If we want to dynamically create ProvDAGs from whatever input format, then ProvDAG can keep a list of commonly used Mounters, and something (__init__, for example), can iterate over that list, allowing each mounter to determine whether it can_handle the data that was passed.

class ProvDag():
    mounters = [DirectoryMounter, ZipMounter, ...]

    def __init__(self, some_data, cfg):
        mounter = self.get_mounter(some_data)
        self.dag = nx.DiGraph()
        # if get_data were also to return the archive version number,
        # we might not need to pass `some_data` around as much
        data = mounter.get_data()
        handler = FormatHandler(cfg, some_data)
        handler.parse(some_data)

        ...

    def get_mounter(some_data):
        for mounter in mounters:
            if mounter.can_handle(some_data):
                return mounter

class Mounter(maybe an ABC?):
    # maybe @abstractmethod
    def can_handle(some_data):
        pass

    # maybe @abstractmethod
    def get_data(e_g_some_pathname)
        pass

Reimplementing the parsing logic to deal only with some expected format of data in memory would save us redundant parsing logic, but I think we'll want to avoid reading full ZipArchives into memory to keep IO costs down when the data is large (and unnecessary to our purposes).

ChrisKeefe commented 2 years ago

Random inline notes dump:

In future, this can decide whether it is dealing with a zip archive or an Artifact in memory, and can get the appropriate interface the Vx parsers should use when they interact with that artifact's data representation. If we want, we could probably pass the interface in when we return the instantiated parser object. This will slightly complicate tests that currently assume a parser is always dealing with a zip archive.

ChrisKeefe commented 2 years ago

We can hack this in the short term by .save-ing results in memory to a temp file and then reading them in as Archives. Gross, but gives us more flexibility for Alpha at zero cost.

ChrisKeefe commented 2 years ago

When this turns into a proper internal API, each mounter will need to implement the abstraction "what is a result called" for things like error messages: archive_identifier?
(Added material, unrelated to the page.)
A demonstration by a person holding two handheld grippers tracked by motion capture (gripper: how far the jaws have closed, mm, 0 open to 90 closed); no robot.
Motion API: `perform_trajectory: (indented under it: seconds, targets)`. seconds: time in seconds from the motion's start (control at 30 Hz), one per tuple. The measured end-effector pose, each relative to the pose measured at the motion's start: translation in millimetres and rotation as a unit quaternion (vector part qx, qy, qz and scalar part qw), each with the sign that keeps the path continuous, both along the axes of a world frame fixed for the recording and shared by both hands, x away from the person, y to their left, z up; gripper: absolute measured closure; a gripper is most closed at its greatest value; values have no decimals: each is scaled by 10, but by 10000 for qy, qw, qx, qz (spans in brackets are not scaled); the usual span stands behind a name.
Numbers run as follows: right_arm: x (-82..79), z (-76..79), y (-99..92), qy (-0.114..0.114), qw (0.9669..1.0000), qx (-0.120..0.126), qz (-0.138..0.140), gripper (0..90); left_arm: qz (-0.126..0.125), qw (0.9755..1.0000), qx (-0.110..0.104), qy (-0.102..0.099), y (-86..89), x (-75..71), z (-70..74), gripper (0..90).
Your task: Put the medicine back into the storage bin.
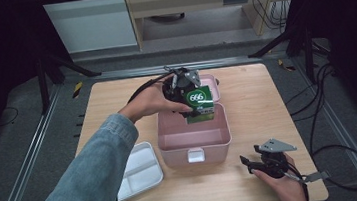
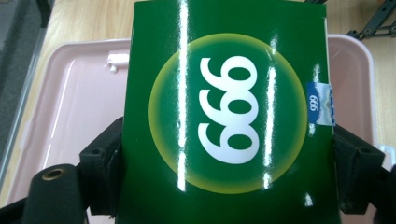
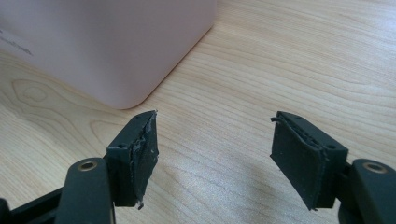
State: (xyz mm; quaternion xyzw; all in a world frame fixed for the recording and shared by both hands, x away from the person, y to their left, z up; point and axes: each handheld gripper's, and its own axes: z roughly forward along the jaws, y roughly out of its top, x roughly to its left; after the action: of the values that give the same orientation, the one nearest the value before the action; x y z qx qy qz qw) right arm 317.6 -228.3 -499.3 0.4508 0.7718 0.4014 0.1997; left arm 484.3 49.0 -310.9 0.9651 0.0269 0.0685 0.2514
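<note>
the left claw, clamped across the sides of the green 666 box, holds it upright over the open pink bin directly below, while the right claw, spread and empty, rests near the bin's corner on the wooden worktop in a dim room.

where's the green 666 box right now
In the high view the green 666 box sits mid-table, clamped in the left gripper over the far part of the open pink box, with the white tray off to the near left.
</note>
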Motion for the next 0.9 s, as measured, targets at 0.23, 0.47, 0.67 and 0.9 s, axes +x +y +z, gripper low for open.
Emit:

For files that representation will likely be zf.filename. For artifacts in memory, we should probably revert to archive root uuid.

Commit cdfc3139a0d53bd28fc691a91112e7b65ff7402a is a record of the switch from uuid to filenames

Tests need to cover both cases, obviously.

ChrisKeefe commented 2 years ago

Support for archives stored in an Artifact Cache should be considered. @Oddant1 is probably a good resource for questions on this.